TASK STATEMENT: What lines of the data below hold the string "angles"? Copy each one out.

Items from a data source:

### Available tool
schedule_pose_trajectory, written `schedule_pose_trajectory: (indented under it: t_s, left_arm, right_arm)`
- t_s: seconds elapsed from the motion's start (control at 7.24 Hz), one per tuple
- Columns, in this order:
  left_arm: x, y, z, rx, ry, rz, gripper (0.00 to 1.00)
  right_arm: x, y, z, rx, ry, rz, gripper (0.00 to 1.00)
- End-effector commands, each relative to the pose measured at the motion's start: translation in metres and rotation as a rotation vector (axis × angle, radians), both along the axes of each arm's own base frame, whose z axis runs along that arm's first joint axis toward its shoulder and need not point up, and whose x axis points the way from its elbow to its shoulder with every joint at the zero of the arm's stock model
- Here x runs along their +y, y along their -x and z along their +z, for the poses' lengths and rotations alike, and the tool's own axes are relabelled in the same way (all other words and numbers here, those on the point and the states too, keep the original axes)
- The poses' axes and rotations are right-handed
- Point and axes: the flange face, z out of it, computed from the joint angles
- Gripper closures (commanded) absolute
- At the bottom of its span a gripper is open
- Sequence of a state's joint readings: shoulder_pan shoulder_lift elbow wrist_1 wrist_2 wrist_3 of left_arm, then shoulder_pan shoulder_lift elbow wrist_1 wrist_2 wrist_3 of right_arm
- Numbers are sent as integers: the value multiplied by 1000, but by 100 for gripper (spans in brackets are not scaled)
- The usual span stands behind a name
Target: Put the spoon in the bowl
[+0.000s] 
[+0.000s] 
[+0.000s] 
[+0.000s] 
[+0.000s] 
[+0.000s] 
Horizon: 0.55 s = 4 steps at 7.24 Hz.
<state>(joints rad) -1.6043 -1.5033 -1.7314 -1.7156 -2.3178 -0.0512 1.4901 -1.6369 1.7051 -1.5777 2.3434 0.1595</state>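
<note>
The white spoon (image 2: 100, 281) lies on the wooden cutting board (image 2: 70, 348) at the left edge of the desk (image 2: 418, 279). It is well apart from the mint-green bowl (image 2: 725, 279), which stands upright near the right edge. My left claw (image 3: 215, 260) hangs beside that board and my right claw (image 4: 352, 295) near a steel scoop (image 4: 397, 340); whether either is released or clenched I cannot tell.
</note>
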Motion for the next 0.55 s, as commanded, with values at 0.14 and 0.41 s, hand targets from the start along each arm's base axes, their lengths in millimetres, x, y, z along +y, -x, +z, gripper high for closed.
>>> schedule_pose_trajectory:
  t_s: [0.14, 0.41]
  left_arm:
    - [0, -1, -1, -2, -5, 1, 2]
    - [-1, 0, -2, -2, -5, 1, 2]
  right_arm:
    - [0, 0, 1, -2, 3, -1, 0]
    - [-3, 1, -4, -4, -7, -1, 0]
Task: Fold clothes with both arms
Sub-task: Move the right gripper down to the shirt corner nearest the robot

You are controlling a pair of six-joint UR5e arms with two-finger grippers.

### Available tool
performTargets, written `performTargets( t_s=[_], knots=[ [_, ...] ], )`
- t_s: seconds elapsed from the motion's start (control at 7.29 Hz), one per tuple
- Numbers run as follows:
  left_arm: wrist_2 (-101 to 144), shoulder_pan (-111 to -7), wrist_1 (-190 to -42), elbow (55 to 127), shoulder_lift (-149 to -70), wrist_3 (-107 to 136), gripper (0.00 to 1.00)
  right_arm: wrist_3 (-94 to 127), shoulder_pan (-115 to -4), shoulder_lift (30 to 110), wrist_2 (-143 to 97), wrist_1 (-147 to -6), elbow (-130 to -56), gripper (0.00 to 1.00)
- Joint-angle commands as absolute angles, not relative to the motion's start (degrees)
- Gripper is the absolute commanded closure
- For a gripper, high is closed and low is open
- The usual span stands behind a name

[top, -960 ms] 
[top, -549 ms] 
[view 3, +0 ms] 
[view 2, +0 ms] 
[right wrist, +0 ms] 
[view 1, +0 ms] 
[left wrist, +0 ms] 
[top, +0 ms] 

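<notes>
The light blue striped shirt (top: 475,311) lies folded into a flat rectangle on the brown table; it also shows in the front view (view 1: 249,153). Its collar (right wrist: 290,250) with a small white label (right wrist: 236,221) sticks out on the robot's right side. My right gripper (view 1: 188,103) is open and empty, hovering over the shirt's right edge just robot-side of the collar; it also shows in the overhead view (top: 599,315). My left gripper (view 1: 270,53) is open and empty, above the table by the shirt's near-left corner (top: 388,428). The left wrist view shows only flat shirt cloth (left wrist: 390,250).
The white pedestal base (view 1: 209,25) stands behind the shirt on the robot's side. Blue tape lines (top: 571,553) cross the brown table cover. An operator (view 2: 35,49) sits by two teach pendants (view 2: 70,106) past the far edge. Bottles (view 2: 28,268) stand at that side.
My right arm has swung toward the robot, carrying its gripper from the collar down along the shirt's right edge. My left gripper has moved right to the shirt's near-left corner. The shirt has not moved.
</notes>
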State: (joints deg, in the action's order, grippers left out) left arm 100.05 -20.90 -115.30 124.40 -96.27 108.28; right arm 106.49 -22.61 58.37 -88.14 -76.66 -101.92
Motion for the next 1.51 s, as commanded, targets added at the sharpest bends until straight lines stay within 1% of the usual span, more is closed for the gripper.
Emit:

TASK OUTPUT:
- Point and axes: the flange face, z out of it, computed from the joint angles
- Joint-angle commands as absolute angles, not relative to the motion's start (degrees)

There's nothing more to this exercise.